Problem to solve
Exactly the lines from the start of the data through the line containing "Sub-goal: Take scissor" should be output, with both ends kept and nothing added.
[Opening Data section section]
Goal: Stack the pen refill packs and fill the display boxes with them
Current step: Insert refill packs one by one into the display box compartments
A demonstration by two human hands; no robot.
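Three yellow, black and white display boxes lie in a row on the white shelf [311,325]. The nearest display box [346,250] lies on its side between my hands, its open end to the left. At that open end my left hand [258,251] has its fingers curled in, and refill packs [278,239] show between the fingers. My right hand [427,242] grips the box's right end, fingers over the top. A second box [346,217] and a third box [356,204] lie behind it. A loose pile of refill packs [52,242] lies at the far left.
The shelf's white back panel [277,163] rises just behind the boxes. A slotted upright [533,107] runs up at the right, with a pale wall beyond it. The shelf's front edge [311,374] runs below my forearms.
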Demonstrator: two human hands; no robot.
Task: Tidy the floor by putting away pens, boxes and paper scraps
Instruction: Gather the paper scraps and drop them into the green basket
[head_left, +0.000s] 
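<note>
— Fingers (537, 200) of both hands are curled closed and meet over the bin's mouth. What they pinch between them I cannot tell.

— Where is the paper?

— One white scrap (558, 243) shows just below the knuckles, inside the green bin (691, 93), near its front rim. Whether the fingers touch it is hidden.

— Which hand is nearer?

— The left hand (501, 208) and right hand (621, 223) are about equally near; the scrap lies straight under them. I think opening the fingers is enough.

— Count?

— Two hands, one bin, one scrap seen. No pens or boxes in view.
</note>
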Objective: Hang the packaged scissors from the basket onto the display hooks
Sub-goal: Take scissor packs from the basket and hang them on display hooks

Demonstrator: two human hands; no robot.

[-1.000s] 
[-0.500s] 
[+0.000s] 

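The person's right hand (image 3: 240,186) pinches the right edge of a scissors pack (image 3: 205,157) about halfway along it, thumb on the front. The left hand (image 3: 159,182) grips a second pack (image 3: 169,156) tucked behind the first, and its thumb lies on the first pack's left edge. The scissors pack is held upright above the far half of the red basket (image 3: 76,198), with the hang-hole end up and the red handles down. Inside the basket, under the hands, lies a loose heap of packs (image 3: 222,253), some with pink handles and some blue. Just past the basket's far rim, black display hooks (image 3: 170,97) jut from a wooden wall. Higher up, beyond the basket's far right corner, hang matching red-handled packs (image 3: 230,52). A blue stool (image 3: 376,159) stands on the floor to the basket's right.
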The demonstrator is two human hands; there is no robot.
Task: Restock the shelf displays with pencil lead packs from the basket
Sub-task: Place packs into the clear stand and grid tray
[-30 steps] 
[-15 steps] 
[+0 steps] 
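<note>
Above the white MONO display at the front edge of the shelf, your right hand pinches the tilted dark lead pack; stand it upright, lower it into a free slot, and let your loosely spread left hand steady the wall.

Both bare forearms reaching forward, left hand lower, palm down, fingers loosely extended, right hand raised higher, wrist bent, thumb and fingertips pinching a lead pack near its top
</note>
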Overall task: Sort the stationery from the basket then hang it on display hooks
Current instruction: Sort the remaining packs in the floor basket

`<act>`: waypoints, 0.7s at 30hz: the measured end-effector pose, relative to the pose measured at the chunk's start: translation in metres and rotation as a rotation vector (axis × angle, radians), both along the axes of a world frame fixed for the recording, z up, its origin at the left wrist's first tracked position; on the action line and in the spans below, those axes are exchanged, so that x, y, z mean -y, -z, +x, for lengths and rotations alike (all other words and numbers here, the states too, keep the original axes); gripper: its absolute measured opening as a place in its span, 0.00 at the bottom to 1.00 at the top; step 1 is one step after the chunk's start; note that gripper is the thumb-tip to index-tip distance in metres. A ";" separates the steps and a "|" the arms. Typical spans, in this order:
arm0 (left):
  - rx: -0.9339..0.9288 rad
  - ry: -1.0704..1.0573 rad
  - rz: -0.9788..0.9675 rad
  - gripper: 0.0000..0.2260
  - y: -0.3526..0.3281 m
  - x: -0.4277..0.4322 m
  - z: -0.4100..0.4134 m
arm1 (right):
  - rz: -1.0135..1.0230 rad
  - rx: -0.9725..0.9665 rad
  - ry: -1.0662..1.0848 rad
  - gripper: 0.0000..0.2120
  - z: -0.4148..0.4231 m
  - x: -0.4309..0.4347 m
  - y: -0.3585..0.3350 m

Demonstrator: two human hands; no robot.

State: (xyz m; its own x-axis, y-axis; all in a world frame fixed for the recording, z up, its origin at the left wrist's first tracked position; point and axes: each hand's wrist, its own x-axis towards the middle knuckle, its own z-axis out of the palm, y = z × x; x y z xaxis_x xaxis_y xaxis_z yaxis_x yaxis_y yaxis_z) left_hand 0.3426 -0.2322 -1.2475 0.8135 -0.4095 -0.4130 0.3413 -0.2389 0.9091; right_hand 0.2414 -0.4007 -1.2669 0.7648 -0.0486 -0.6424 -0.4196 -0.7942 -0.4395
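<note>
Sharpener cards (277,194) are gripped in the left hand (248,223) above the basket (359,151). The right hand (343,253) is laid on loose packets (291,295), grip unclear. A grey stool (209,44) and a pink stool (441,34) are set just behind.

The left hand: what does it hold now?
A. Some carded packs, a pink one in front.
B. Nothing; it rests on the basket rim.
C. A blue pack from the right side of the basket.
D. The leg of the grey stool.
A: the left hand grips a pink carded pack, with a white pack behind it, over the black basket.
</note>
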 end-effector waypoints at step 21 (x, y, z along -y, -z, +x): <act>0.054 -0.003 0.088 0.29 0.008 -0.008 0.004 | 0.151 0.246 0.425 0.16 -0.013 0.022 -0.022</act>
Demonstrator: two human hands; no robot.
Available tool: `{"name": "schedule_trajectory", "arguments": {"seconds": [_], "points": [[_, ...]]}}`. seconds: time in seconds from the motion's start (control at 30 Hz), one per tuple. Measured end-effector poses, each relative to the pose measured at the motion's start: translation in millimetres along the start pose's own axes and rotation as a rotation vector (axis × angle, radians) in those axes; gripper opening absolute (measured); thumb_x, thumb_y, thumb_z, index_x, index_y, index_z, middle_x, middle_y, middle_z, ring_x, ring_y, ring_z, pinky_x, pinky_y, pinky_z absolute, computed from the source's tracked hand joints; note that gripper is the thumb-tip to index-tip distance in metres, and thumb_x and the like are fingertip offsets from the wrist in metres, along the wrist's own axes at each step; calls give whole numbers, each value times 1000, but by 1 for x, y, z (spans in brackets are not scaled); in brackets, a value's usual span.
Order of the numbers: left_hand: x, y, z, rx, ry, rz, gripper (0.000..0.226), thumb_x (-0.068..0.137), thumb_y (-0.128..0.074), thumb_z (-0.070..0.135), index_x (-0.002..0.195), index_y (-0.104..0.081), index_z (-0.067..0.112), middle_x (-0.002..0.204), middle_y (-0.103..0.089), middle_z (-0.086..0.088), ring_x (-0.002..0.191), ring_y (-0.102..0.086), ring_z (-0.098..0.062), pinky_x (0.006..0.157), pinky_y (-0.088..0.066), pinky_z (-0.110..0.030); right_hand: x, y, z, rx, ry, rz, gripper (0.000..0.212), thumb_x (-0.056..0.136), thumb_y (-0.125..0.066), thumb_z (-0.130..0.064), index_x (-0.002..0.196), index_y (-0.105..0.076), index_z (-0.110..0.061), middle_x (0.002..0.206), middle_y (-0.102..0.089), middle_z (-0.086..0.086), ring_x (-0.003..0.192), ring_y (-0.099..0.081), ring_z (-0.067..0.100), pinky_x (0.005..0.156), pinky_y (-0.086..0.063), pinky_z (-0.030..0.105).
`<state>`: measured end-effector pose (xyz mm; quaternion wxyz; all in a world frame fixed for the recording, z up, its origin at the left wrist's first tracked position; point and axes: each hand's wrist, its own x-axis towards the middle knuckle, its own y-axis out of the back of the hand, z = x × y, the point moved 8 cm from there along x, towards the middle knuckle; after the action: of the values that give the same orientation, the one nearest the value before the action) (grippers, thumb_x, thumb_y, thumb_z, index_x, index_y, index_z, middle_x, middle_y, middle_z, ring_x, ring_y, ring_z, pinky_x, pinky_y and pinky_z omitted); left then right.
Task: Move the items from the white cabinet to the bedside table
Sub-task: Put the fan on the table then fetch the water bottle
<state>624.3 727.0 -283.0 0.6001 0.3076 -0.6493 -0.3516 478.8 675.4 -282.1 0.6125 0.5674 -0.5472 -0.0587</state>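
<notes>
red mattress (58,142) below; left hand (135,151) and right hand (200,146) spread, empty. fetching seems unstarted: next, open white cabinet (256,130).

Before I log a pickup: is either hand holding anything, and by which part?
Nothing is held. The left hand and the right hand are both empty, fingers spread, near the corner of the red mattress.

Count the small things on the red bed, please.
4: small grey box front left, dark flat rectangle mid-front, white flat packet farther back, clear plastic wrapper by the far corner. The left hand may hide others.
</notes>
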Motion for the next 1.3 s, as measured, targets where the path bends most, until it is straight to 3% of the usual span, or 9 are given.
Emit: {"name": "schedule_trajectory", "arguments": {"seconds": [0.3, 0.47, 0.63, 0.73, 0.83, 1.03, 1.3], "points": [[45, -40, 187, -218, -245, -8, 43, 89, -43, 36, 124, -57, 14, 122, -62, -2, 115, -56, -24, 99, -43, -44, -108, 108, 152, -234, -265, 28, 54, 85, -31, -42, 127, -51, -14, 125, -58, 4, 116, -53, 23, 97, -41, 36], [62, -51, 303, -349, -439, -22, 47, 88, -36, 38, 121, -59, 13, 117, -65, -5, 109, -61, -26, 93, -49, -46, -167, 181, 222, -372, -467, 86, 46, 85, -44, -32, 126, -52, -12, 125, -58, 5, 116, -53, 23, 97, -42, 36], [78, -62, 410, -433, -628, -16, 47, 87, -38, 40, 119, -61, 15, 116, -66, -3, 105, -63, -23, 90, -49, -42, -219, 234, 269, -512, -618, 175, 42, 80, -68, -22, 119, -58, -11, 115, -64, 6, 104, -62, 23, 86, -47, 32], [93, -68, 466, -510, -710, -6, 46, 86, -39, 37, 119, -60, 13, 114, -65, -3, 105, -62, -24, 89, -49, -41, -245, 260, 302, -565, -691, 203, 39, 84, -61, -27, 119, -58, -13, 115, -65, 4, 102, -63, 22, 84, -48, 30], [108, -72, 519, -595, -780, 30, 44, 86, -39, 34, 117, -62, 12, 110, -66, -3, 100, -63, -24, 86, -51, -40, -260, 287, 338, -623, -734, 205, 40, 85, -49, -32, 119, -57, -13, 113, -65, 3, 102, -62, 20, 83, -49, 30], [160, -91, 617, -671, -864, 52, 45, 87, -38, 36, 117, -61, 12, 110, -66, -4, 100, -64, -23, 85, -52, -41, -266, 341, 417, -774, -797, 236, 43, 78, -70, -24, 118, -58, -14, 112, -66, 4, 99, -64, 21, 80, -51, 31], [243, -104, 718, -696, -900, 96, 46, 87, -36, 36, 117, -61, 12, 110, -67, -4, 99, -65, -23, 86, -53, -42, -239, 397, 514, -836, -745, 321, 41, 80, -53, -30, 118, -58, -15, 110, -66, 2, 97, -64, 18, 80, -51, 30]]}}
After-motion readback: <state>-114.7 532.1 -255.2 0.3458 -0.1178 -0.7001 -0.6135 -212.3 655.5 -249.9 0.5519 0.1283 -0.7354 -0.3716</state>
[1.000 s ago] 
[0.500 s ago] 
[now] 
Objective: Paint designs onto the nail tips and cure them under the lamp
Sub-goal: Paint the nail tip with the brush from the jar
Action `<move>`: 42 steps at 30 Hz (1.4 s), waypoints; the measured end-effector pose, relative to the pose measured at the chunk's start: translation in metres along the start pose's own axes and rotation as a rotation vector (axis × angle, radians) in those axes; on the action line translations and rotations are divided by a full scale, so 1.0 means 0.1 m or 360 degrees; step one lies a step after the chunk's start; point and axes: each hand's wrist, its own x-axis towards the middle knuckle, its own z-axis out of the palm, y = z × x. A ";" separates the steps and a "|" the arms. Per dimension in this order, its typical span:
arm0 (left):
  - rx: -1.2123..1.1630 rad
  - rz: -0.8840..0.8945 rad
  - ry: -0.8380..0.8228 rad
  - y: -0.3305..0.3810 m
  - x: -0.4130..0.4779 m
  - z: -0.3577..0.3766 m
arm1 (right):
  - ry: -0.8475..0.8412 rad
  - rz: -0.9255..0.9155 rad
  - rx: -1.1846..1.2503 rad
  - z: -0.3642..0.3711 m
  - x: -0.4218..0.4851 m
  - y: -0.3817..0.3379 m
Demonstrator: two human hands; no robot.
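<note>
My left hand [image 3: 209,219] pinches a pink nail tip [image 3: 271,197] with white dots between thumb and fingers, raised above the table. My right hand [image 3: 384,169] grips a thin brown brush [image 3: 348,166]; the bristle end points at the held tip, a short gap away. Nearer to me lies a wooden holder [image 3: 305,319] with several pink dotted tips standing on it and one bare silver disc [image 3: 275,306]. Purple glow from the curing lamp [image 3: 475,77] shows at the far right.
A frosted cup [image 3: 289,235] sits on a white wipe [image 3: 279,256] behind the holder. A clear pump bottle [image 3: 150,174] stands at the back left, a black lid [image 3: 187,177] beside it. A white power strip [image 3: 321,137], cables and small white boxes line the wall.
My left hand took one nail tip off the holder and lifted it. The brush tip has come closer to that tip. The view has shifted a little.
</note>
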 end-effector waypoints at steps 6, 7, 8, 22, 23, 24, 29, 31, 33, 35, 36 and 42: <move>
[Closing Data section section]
Answer below
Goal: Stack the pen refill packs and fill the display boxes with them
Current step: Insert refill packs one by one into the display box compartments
A demonstration by two human hands; no robot.
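Three yellow, black and white display boxes lie in a row on the white shelf [311,325]. The nearest display box [346,250] lies on its side between my hands, its open end to the left. At that open end my left hand [258,251] has its fingers curled in, and refill packs [278,239] show between the fingers. My right hand [427,242] grips the box's right end, fingers over the top. A second box [346,217] and a third box [356,204] lie behind it. A loose pile of refill packs [52,242] lies at the far left.
The shelf's white back panel [277,163] rises just behind the boxes. A slotted upright [533,107] runs up at the right, with a pale wall beyond it. The shelf's front edge [311,374] runs below my forearms.
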Demonstrator: two human hands; no robot.
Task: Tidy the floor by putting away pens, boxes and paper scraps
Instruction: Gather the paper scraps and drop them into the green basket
[head_left, +0.000s] 
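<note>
— Fingers (537, 200) of both hands are curled closed and meet over the bin's mouth. What they pinch between them I cannot tell.

— Where is the paper?

— One white scrap (558, 243) shows just below the knuckles, inside the green bin (691, 93), near its front rim. Whether the fingers touch it is hidden.

— Which hand is nearer?

— The left hand (501, 208) and right hand (621, 223) are about equally near; the scrap lies straight under them. I think opening the fingers is enough.

— Count?

— Two hands, one bin, one scrap seen. No pens or boxes in view.
</note>
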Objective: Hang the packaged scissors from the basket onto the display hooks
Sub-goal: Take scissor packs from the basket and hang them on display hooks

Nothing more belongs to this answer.